An incisive, hilarious, and brutally honest memoir about life online and about how our obsessive connectivity is making us more disconnected;from former reality show contestant, MTV VJ, restauranteur, and go-to voice for millenials...

Social media and technology have fundamentally altered the way we do business, couple and break up, develop friendships, and construct our identities and our notions of aspiration and fame. We make decisions about where we'll go based on whether it's Instagrammable. We don't have friends, we have followers. For an entire generation, an experience not captured on social media might as well not have happened at all.

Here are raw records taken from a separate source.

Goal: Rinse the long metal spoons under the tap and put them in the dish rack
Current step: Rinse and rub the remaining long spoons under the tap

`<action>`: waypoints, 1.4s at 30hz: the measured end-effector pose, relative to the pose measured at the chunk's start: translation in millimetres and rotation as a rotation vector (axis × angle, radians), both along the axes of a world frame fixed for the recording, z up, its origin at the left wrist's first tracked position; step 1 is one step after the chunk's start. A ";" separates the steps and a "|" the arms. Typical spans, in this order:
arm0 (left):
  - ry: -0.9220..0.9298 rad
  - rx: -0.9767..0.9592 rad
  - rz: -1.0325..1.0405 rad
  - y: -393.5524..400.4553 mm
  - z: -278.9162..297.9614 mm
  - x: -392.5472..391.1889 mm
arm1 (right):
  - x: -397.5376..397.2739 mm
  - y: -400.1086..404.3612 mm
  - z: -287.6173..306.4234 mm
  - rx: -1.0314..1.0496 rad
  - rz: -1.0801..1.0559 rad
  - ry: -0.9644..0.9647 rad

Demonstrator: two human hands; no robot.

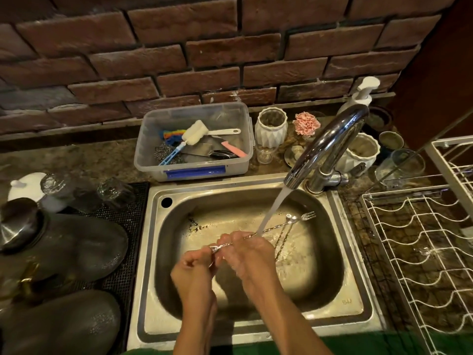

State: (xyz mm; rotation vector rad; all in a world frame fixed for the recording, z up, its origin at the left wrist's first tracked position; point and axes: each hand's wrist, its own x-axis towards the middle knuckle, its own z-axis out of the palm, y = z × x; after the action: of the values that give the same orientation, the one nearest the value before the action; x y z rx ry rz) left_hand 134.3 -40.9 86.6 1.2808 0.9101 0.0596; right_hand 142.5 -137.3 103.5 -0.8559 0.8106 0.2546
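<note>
Over the sink [353, 301], we held one long spoon [252, 235] under the tap's [330, 139] stream: left hand [190, 267] pinched its lower end with curled fingers, right hand [245, 254] gripped mid-handle. Further spoons [284, 234] lay in the basin; the dish rack [419, 252] stood right.

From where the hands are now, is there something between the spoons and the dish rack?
Nothing visible blocks it. Both hands hold the spoons over the sink; the rack stands open to the right, past the sink rim. The tap is further back.
</note>
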 end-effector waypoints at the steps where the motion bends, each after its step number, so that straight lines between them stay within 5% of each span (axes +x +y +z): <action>1: -0.011 -0.016 0.014 7.5 0.2 1.2 | 2.6 -8.4 0.7 -0.005 -0.029 -0.007; 5: -0.091 -0.056 0.108 46.5 2.2 7.8 | 15.1 -52.7 -0.6 -0.008 -0.280 0.012; 24: -0.067 -0.102 0.229 67.2 13.9 -7.3 | 8.4 -24.6 -4.3 0.035 -0.038 -0.124; 32: -0.070 -0.100 0.194 56.6 12.8 -0.7 | 13.5 -38.6 1.0 0.273 -0.220 -0.054; 39: -0.039 -0.090 0.070 27.8 14.4 -1.1 | 11.4 -47.2 -10.4 0.046 -0.007 -0.043; 42: -0.047 -0.103 0.083 22.2 16.5 -0.3 | 23.2 -76.5 -10.8 0.078 -0.220 -0.059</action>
State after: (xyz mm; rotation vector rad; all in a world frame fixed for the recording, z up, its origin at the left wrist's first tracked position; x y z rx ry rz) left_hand 134.1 -18.7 103.0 1.1415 0.9145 0.1056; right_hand 165.6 -213.8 92.6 -0.6914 0.8271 0.0657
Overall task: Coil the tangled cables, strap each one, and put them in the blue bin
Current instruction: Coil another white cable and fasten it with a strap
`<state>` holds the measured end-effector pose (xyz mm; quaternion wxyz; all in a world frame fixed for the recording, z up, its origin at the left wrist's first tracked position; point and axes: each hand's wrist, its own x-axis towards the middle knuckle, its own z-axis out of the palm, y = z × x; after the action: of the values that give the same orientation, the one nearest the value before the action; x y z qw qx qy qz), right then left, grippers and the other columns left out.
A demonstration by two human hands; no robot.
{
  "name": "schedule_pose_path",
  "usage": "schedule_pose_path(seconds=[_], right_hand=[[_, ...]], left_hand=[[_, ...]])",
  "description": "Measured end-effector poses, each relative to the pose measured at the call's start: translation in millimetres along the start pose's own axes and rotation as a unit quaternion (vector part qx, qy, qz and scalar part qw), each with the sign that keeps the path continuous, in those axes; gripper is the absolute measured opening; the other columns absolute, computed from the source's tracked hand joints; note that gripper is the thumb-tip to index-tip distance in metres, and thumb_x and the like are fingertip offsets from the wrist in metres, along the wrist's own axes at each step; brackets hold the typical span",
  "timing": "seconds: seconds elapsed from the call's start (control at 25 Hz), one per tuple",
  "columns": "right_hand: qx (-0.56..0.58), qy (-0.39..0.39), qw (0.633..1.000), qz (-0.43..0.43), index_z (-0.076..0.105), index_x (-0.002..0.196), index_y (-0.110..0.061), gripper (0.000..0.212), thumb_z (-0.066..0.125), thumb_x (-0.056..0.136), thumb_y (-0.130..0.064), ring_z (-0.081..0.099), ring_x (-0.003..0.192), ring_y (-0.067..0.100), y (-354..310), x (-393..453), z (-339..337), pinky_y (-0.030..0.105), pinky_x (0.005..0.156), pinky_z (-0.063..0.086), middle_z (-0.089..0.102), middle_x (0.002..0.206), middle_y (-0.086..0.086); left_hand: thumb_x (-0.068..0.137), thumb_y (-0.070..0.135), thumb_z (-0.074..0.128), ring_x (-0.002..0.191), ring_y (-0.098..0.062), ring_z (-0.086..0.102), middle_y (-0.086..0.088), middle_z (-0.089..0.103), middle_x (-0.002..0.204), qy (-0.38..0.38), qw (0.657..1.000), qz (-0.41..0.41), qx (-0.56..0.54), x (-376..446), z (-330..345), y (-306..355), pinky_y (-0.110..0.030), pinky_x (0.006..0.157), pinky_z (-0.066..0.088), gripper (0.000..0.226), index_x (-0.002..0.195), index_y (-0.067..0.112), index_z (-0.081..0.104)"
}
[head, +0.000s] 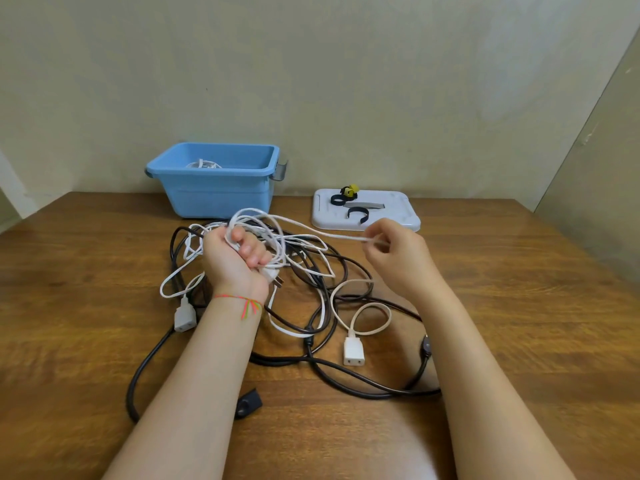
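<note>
Gripping white cable [311, 231] — both hands, left [235, 258] fisted, right [394, 251] pinching — table edges [519, 306] well apart.

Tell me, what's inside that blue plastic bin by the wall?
Inside the blue plastic bin, a coiled white cable shows just above the front rim. The near wall hides the bin's floor, so anything else there cannot be seen.

The blue bin [221, 188] wall hides most of the white cable [202, 164] inside it. Left hand [235, 258] covers part of the white coil [256, 230], and the forearms cover some black cable [346, 372] near the bin.
</note>
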<state>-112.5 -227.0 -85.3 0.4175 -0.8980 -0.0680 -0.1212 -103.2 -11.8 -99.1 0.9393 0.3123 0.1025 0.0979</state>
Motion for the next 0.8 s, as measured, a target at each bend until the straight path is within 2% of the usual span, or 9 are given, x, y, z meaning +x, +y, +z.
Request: schedule_pose_path(seconds=[0.12, 0.2, 0.32, 0.4, 0.44, 0.48, 0.56, 0.68, 0.8], right_hand=[[0.028, -0.009, 1.000, -0.004, 0.064, 0.094, -0.022, 0.005, 0.061, 0.097, -0.025, 0.058, 0.060, 0.003, -1, 0, 3, 0.023, 0.062, 0.047, 0.063, 0.074, -0.007], [-0.007, -0.066, 0.997, -0.035, 0.070, 0.093, -0.024, 0.012, 0.061, 0.097, -0.031, 0.051, 0.056, -0.001, -3, -2, 9, 0.023, 0.063, 0.043, 0.060, 0.069, -0.012], [-0.074, -0.189, 0.973, -0.106, 0.069, 0.078, -0.016, 0.026, 0.063, 0.095, -0.035, 0.040, 0.056, 0.007, -10, -8, 17, 0.028, 0.061, 0.035, 0.048, 0.060, -0.009], [-0.016, -0.241, 0.960, -0.138, 0.063, 0.066, -0.013, 0.032, 0.066, 0.094, -0.028, 0.033, 0.053, 0.007, -16, -13, 16, 0.026, 0.056, 0.031, 0.040, 0.054, -0.005], [0.020, -0.253, 0.956, -0.146, 0.063, 0.064, -0.010, 0.031, 0.066, 0.093, -0.022, 0.033, 0.054, 0.007, -19, -14, 12, 0.024, 0.055, 0.030, 0.040, 0.054, -0.001], [0.057, -0.254, 0.955, -0.144, 0.065, 0.068, -0.006, 0.027, 0.066, 0.092, -0.018, 0.036, 0.055, 0.009, -21, -15, 9, 0.024, 0.056, 0.032, 0.044, 0.056, 0.006], [0.147, -0.230, 0.955, -0.115, 0.070, 0.077, -0.005, 0.018, 0.066, 0.089, -0.018, 0.042, 0.059, 0.013, -27, -17, -1, 0.025, 0.060, 0.036, 0.053, 0.064, 0.014], [0.286, -0.152, 0.942, -0.080, 0.069, 0.078, -0.008, 0.012, 0.063, 0.087, -0.014, 0.041, 0.056, 0.007, -29, -18, -9, 0.019, 0.057, 0.035, 0.055, 0.059, -0.006], [0.348, -0.035, 0.935, -0.053, 0.064, 0.077, -0.008, 0.018, 0.068, 0.091, -0.018, 0.043, 0.056, 0.011, -24, -13, -6, 0.019, 0.057, 0.039, 0.052, 0.058, -0.005]], left_hand=[[0.098, 0.020, 0.033, 0.044, -0.013, 0.028, 0.002, 0.033, 0.051, -0.024, 0.992, 0.107, 0.055, -6, 7, -5, -0.024, 0.049, 0.027, 0.031, 0.068, 0.020, 0.040], [0.106, 0.020, 0.032, 0.053, -0.014, 0.038, -0.002, 0.044, 0.059, -0.097, 0.952, 0.201, 0.211, -15, 13, -14, -0.023, 0.054, 0.036, 0.032, 0.077, 0.016, 0.044], [0.107, 0.026, 0.034, 0.066, -0.016, 0.051, -0.006, 0.058, 0.077, -0.174, 0.792, 0.337, 0.478, -22, 14, -27, -0.029, 0.065, 0.044, 0.031, 0.088, 0.008, 0.050], [0.104, 0.035, 0.035, 0.071, -0.019, 0.055, -0.003, 0.059, 0.078, -0.217, 0.684, 0.376, 0.586, -21, 11, -34, -0.042, 0.067, 0.046, 0.034, 0.088, 0.010, 0.050], [0.103, 0.037, 0.035, 0.069, -0.019, 0.054, -0.001, 0.057, 0.074, -0.234, 0.656, 0.373, 0.613, -21, 10, -35, -0.045, 0.064, 0.045, 0.033, 0.087, 0.012, 0.049], [0.102, 0.038, 0.036, 0.065, -0.017, 0.052, 0.002, 0.054, 0.070, -0.243, 0.654, 0.356, 0.622, -22, 10, -35, -0.044, 0.061, 0.044, 0.030, 0.085, 0.015, 0.048], [0.099, 0.036, 0.036, 0.061, -0.012, 0.046, 0.007, 0.050, 0.066, -0.243, 0.700, 0.304, 0.598, -22, 10, -32, -0.038, 0.058, 0.038, 0.030, 0.082, 0.016, 0.050], [0.102, 0.035, 0.039, 0.048, -0.011, 0.032, 0.011, 0.036, 0.052, -0.253, 0.805, 0.170, 0.509, -25, 16, -25, -0.028, 0.050, 0.025, 0.039, 0.073, 0.013, 0.051], [0.103, 0.046, 0.039, 0.040, -0.013, 0.018, 0.007, 0.024, 0.044, -0.322, 0.861, -0.018, 0.393, -32, 20, -16, -0.031, 0.049, 0.013, 0.049, 0.066, 0.013, 0.043]])
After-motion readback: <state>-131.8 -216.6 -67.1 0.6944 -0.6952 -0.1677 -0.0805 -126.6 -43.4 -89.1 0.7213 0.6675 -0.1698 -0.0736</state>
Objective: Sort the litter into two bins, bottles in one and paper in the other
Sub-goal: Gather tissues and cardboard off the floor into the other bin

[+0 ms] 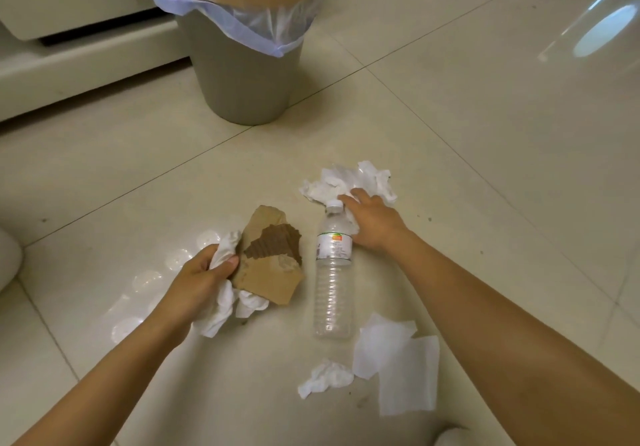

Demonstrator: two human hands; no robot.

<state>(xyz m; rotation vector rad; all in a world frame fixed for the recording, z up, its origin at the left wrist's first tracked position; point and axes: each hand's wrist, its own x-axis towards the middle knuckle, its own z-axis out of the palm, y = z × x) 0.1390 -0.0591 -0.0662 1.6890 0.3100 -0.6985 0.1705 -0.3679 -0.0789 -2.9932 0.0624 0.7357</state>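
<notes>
My left hand [204, 272] clamps tissue [221, 307] w/ torn cardboard [270, 272]; right hand [372, 224], spread on far tissue wad [346, 182], may knock water bottle [332, 272] rolling.

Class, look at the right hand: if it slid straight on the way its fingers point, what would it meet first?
The right hand already touches the crumpled white tissue beyond the bottle cap; it would push further into that, probably.
</notes>
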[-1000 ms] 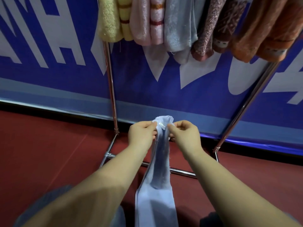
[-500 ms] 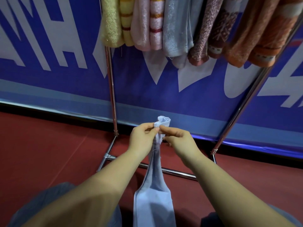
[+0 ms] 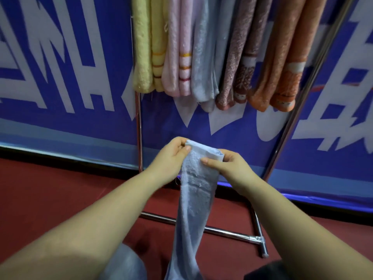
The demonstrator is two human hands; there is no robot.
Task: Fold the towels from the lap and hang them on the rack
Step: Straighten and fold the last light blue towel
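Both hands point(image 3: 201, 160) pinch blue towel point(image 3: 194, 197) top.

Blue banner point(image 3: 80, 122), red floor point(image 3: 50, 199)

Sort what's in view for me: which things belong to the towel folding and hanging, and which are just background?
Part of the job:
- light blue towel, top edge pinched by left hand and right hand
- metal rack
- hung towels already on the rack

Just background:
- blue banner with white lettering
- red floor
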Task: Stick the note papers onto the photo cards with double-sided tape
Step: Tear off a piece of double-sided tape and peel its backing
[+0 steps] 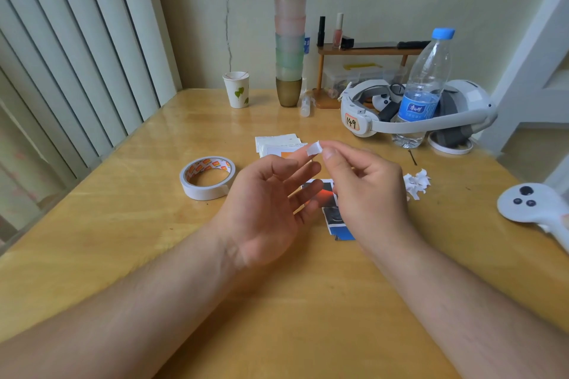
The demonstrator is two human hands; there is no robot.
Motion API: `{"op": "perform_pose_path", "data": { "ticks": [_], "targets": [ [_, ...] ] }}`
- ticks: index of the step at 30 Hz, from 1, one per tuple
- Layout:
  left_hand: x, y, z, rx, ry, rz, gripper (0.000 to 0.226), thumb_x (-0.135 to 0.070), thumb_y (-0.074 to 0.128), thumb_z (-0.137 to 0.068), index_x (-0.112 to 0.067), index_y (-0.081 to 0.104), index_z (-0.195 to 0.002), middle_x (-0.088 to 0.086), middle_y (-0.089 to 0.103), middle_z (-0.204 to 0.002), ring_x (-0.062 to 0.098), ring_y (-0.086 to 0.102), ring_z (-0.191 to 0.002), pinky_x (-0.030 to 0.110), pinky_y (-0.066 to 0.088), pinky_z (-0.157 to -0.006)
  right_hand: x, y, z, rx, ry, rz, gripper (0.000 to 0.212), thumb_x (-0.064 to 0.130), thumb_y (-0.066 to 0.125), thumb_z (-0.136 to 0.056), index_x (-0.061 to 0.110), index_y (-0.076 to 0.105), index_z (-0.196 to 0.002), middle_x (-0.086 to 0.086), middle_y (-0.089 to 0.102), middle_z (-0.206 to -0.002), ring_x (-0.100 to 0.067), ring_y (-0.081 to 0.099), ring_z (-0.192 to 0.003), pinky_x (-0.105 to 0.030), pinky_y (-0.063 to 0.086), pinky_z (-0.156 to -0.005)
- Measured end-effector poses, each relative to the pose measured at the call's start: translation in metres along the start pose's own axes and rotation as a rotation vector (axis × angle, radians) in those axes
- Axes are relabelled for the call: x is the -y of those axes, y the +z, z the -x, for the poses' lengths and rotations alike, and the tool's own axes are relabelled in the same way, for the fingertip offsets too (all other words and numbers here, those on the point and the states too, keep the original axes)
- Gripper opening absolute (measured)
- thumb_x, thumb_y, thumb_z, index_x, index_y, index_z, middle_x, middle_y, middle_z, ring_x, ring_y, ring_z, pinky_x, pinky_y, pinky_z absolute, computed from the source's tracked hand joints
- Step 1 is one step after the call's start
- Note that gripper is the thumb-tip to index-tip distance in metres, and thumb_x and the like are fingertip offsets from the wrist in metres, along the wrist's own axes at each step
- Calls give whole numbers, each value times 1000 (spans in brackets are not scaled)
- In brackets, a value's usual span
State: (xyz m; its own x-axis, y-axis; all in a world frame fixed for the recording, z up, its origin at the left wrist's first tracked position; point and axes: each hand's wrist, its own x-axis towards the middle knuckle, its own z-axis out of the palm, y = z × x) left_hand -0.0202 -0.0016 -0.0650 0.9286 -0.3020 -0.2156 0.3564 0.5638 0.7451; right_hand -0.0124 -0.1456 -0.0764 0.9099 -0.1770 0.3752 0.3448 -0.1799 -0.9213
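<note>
A small white piece of double-sided tape is stuck on the tip of my left index finger, above the table. My left hand is palm up with its fingers spread and straight. My right hand has curled fingers and pinches the tape piece at its right edge. Below the hands lie photo cards, one with an orange glow and one with blue, partly hidden. A stack of note papers lies just beyond the hands. The tape roll lies flat to the left.
A pile of torn white backing scraps lies right of my hands. A VR headset and water bottle stand at the back right, a white controller at the right edge, a paper cup and stacked cups behind.
</note>
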Motion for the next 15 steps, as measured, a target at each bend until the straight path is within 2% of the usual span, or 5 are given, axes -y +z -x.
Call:
{"op": "perform_pose_path", "data": {
  "ticks": [4,5,8,12,15],
  "targets": [
    [1,2,1,2,10,-4,59,-21,62,-74,-15,72,-132,0,67,-104,25,64,-97,31,51,-82,1,-2,-3,20,47,-2,19,42,65,-99,55,77,-93,19,61,-68,-3,58,-58,-27,48,-62],
    [1,2,1,11,11,4,52,-21,62,-74,-15,74,-124,0,67,-102,25,63,-99,31,52,-80,1,-2,-5,18,68,-8,15,45,65,-98,53,77,-102,18,64,-69,-2,61,-61,-30,51,-64],
    [0,1,2,27,21,21,24,-20,63,-75,-19,75,-96,1,67,-99,25,62,-101,31,54,-76,1,-6,-12,-13,156,-36,35,53,65,-95,37,73,-125,9,65,-80,-4,61,-69,-29,53,-64],
    [-1,0,2,30,3,-74,32,-29,59,-78,-17,78,-101,3,63,-95,22,63,-91,33,47,-83,7,-12,-14,45,160,-184,22,41,62,-101,27,78,-94,2,62,-75,-6,53,-56,-16,47,-51],
    [0,0,2,21,-5,-121,33,-33,53,-87,-18,82,-92,2,57,-88,20,61,-82,36,42,-82,6,-14,-13,137,131,-175,18,38,68,-97,26,81,-96,-7,61,-80,-10,56,-65,-18,49,-56]
  ]
}}
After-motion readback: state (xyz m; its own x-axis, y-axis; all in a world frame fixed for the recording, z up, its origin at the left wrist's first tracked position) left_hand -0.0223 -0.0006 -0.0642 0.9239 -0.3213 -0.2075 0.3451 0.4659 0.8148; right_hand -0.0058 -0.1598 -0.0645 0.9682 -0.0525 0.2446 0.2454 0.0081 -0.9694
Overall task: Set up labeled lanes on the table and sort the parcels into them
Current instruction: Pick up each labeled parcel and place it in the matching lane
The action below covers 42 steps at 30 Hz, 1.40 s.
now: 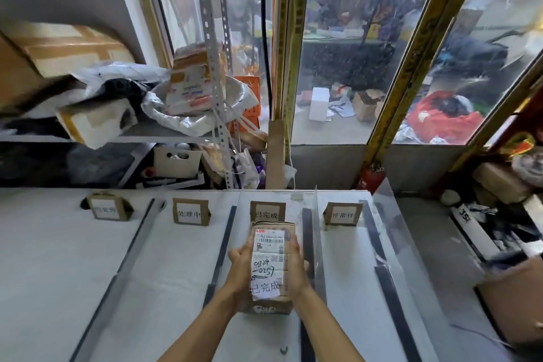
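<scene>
both hands, left hand (239,269) and right hand (296,267), clamp the parcel (271,266) over the third lane, before its sign (264,214). pushed too far, it could topple that sign; set askew, it could straddle the divider (307,232).

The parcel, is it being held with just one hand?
No, the left hand and the right hand both grip the parcel, one on each side.

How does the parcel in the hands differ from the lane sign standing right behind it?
The parcel is long, lies flat, and is held from both sides by the left hand and right hand; the lane sign is small, stands upright, untouched. The parcel also carries a barcode label. Both are brown cardboard marked 已完成.
</scene>
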### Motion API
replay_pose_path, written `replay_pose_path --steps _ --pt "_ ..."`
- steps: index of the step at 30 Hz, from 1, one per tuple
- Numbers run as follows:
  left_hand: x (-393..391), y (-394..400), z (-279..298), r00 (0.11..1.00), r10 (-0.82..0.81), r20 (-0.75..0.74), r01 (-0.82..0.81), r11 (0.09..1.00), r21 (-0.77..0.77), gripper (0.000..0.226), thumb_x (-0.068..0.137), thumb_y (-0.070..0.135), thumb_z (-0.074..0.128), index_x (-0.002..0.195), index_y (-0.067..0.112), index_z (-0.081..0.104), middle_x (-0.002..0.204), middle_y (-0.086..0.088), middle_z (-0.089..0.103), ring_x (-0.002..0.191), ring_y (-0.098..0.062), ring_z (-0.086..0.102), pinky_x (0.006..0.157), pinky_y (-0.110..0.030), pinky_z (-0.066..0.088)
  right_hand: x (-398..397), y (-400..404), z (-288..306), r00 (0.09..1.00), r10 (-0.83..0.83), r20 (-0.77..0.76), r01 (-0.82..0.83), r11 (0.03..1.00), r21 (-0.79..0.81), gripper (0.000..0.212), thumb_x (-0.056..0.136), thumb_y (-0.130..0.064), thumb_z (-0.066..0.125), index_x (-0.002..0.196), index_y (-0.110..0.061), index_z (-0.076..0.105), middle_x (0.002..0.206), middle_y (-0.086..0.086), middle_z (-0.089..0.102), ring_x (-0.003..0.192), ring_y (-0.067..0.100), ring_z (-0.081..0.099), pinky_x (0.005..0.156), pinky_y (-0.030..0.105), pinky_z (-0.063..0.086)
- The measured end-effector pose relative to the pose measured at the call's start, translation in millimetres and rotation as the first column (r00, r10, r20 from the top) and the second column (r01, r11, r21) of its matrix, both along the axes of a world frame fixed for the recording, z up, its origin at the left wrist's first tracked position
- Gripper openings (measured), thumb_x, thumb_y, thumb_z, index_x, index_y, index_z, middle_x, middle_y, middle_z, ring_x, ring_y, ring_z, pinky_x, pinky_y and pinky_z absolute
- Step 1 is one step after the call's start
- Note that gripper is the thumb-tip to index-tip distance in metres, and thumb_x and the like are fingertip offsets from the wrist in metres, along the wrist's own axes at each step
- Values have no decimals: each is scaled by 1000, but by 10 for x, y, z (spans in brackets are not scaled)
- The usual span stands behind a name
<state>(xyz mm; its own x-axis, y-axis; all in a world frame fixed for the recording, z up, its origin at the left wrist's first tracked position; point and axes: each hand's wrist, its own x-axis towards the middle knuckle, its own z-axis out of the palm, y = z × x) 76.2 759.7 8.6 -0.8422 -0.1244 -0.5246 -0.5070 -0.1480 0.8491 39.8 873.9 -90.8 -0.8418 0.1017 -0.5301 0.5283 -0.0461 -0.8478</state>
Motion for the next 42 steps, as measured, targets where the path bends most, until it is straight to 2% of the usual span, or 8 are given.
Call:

As someone whose identity has been forged by reality TV (as a contestant on America's Next Top Model) and social media and mobile technology, Kim Stolz is deeply obsessed with the subject. She has a hard time putting her phone down. And yet she remembers what life was like before technology-induced ADD, before life had become a string of late-night texts, Snapchats, endless selfies, that sinking feeling you get when you realize you've hit reply all by mistake. It's hard to imagine now, but there was once a time before we wasted a full hour emptily clicking through a semi-stranger's vacation pictures on Facebook, a time before every ex, every meaningless fling was a mere click away.  Unfriending My Ex (And Other Things I'll Never Do) is the first book to document the hilarity of the social media revolution from the inside; it chronicles a life filtered through our obsessive relationship with technology. The book is as eye-opening as it is entertaining as it proceeds through the various ways in which social media and mobile technology have generated empathy deficits and left us all with the attention spans of fruit flies;and the sad fact that in spite all of this, we find it impossible to switch our devices off...

My Thoughts:

I’m telling you, it took me all of two times of seeing Unfriending my Ex (and Other Things I’ll Never Do) by Kim Stolz in the store for me to finally just buy the book. I remember Kim Stolz from when she competed on America’s Next Top Model, when I still actively watched the show, which was a very long time ago. I didn’t really make the connection until I gave the synopsis a full read. I was interested. And you know what? That interest paid off, because Unfriending my Ex was a pretty interesting and surprisingly insightful book. Unfriending my Ex was the kind of book that made me really think more about the subject of what I was reading. I liked Stolz approach to the topic, and her writing was concise and engaging, which made getting into the book pretty easy. 
Unfriending my Ex was mostly about Kim Stolz and her use of internet and addiction to social media. It kind of follows her as she conducts an experiment by temporarily quitting social media. A lot of the book was spent exploring her thoughts about her experience and the lessons she learned while on her social media hiatus. The challenge that Stolz imposed on herself was interesting to read about, specifically her reaction to being without her phone for a straight week. Stolz made a lot of good points, and reading this book definitely made me evaluate the way I use social media and how often I’m logged in, if at all. Overall, I feel like I made a great choice by picking this one up.